Hot yoga is safe - if it's not too hot

SWEAT IT OUT: Hot yoga is a type of yoga that is practised in a room heated to around 40.5 deg C. Be sure to keep hydrated before and during class.


    Jul 17, 2013

    Hot yoga is safe - if it's not too hot

    HOT yoga - and hot-barre and hot-spinning classes - is a booming trend, with yogis crowding into sweltering rooms to twist their bodies to the point of exhaustion.

    But whether or not yoga in heated rooms, sometimes up to 40.5 deg C, is safe has been a point of contention.

    A small study recently suggested that it is perfectly safe for healthy adults, as long as it is not too hot.

    According to the study from the American Council on Exercise, as long as you stay hydrated, hot yoga is just as safe as yoga in more moderate temperatures, Prevention magazine reports.

    University of Wisconsin-La Crosse researchers recruited 20 healthy adults between the ages of 19 and 44.

    The core body temperature of the subjects was measured both after a 60-minute Vinyasa yoga class in a room set to 21 deg C, and after a 60-minute hot-yoga class in a room heated to around 32 deg C to 35 deg C, with 35 per cent to 40 per cent humidity.

    After both classes, the students' core temperature rose to an average of 37.2 deg C, which is well below the unsafe threshold of 40 deg C, said study author John Porcari.

    "When you're exercising, it's almost like your body shuts down if you get to that level (40 deg C)," he said in the report. "It's considered dangerous, and heat-related illness is almost impending."

    If you are not hydrated, this could cause problems.
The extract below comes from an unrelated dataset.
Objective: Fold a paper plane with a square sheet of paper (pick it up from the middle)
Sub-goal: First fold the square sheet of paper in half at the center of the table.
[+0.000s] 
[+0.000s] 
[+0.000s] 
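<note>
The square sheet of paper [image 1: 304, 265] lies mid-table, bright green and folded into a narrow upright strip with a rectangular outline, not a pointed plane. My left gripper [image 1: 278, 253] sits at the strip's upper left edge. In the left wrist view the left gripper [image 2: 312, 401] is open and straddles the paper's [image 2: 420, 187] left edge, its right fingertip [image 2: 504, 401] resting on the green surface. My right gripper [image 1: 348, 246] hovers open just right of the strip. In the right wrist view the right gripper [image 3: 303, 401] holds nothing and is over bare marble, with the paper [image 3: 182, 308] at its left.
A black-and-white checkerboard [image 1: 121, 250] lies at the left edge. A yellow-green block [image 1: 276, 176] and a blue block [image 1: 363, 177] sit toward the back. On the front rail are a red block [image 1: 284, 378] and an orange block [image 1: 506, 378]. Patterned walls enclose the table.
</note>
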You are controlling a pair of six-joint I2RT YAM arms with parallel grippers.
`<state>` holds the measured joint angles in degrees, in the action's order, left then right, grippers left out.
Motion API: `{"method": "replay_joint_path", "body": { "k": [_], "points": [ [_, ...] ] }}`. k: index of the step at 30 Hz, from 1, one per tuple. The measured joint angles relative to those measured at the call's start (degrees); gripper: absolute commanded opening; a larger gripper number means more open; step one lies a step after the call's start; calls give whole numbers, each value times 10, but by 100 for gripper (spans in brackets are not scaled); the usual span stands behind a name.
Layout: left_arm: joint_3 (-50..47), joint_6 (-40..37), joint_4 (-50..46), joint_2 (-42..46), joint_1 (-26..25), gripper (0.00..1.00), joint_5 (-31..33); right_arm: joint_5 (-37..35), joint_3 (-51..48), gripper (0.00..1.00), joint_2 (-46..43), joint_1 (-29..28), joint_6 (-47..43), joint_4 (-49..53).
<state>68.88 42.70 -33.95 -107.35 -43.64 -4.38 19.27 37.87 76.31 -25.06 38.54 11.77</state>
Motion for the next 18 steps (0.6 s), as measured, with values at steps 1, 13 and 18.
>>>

Dr Porcari suggested drinking plenty of water - 177ml to 236ml immediately before class and more during class as needed.

    Also, if you are new to hot yoga, keep in mind that it can take anywhere from 10 days to two weeks for most people to fully acclimatise to exercising in the heat, so be sure to give yourself time to adjust, he said.

    Still, more tests need to be done to gauge the safety of Bikram yoga, which involves 90 minutes in a room heated to around 40.5 deg C.

    Exercise physiologist Fabio Comana, from the American Council on Exercise, told MSNBC that the body is not designed to perform yoga in extreme heat (over 40 deg C) and that doing so can damage proteins.

    He said: "You may think it's purifying and cleansing, but you have to respect the physiology of the body."